Guy Hermet estime que les «pressions exercées par nos médias» n'aident en rien. Elles «poussent les populations concernées vers la radicalisation et obligent nos gouvernements à faire de même contre leur gré [car ils savent que la situation est explosive, mais redoutent d'être accusés d'indifférence]».

Modèles

Des modèles de transitions démocratiques? Il y en a, bien qu'on ne soit pas ici dans la science exacte. Plusieurs yeux, notamment chez les Frères musulmans les plus modérés, se sont tournés ces dernières semaines vers la Turquie du premier ministre Recep Tayyip Erdogan, où les islamistes modérés ont leur place au gouvernement; et où le fait d'être au gouvernement aurait modéré les islamistes.

L'autre démocratisation inspirante est européenne. Sur le site d'Al-Jazira, on citait hier la sociologue Theda Skocpol, de Harvard, au sujet de la transition qu'a connue l'Espagne à partir de 1970 jusqu'à la mort de Franco en 1975. «C'est même un meilleur modèle que la Turquie», affirmait-elle. Guy Hermet aussi parle du pays de Juan Carlos. «Pas nécessairement parce qu'il y avait là des démocrates remarquables. Le roi d'Espagne est en quelque sorte une "créature" de Franco. Le premier ministre Adolfo Suarez, qui a fait la transition en Espagne, était un ancien ministre du parti unique.» Mais dans le pays voisin, le Portugal, la transition a été plus difficile «parce que c'est l'armée qui a pris en main le changement».

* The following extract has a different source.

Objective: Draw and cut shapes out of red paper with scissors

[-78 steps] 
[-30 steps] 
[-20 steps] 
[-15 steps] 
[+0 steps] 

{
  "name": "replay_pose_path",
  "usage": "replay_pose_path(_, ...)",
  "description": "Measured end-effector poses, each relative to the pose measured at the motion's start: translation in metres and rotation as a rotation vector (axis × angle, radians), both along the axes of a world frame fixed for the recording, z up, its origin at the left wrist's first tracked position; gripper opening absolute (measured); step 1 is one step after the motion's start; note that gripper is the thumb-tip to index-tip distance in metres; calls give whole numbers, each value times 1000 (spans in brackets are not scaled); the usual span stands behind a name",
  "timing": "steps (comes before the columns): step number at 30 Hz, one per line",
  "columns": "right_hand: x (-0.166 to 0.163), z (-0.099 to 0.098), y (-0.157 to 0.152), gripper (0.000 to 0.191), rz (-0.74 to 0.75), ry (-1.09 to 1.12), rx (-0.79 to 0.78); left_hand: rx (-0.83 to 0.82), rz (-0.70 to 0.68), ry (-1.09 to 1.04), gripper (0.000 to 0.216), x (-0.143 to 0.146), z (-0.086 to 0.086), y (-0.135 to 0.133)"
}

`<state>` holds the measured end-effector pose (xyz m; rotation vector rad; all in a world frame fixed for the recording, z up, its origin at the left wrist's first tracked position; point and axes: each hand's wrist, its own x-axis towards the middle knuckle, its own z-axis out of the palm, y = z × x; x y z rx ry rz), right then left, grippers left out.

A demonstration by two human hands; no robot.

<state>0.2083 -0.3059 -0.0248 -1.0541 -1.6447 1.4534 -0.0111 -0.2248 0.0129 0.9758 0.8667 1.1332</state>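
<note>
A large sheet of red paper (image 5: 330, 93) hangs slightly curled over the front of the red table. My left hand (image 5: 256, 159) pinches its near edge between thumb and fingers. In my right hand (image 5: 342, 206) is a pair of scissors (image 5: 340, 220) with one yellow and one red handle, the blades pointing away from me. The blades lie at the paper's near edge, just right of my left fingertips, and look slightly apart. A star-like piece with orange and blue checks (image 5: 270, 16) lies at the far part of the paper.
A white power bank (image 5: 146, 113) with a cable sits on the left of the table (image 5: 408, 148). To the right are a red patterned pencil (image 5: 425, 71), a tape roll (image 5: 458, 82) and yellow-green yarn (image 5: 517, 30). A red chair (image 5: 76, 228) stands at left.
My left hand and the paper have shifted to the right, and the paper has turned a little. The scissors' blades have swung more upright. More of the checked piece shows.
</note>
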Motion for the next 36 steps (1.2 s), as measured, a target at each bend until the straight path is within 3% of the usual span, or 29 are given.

Jusqu'à maintenant, note Guy Hermet, il manque aux soulèvements arabes une personnalité forte, «un interlocuteur adverse», qui peut incarner et fédérer l'opposition face aux élites du régime en place. L'absence de «personnalités charismatiques» comme Lech Walesa en Pologne et Vaclav Havel en République tchèque pose problème. C'est peut-être là le propre des «révolutions» déclenchées par les réseaux informatiques, doublés de chaînes satellites comme Al-Jazira et Al-Arabiya. «Pour réussir une transition, il faut un personnage comme celui-là, qui a de grandes qualités de gestion.»

Processus lent


Chose certaine, la transition ne fait que commencer dans les pays arabes. Guy Hermet refuse le pessimisme, mais insiste: «Il ne faut pas être béat. Ça ne va pas être simple. Ça va être très difficile. Il n'y a pas d'échec à prévoir dans tous les cas. Mais à l'inverse, ce serait étonnant que ça fonctionne dans tous les pays.» Dans Le Passage à la démocratie (Presses de sciences po, 1996), il écrivait que «comme celles de la mer», les vagues de démocratisation «ont leurs flux et leurs reflux». Justement, cette semaine, le père de la pérestroïka, Mikhaïl Gorbatchev, confiait au journal d'opposition russe Novaïa Gazeta sa «honte» à l'égard de la Russie postcommuniste actuelle, qui, à son sens, a régressé démocratiquement: suppression de l'élection des gouverneurs; absence de liberté d'expression dans les télévisions nationales. Cela rappelle un autre Russe, Alexandre Soljénitsyne, qui, dès 1990, avait eu cette phrase en forme d'avertissement: «La construction juste et raisonnable de la vie publique est une tâche d'une extrême difficulté et ne peut être réalisée que très progressivement, au moyen d'une série d'approximations et de tâtonnements successifs. Cette tâche est inachevée même dans les florissants pays occidentaux qu'il faut regarder avec des yeux non pas extasiés, mais grands ouverts.»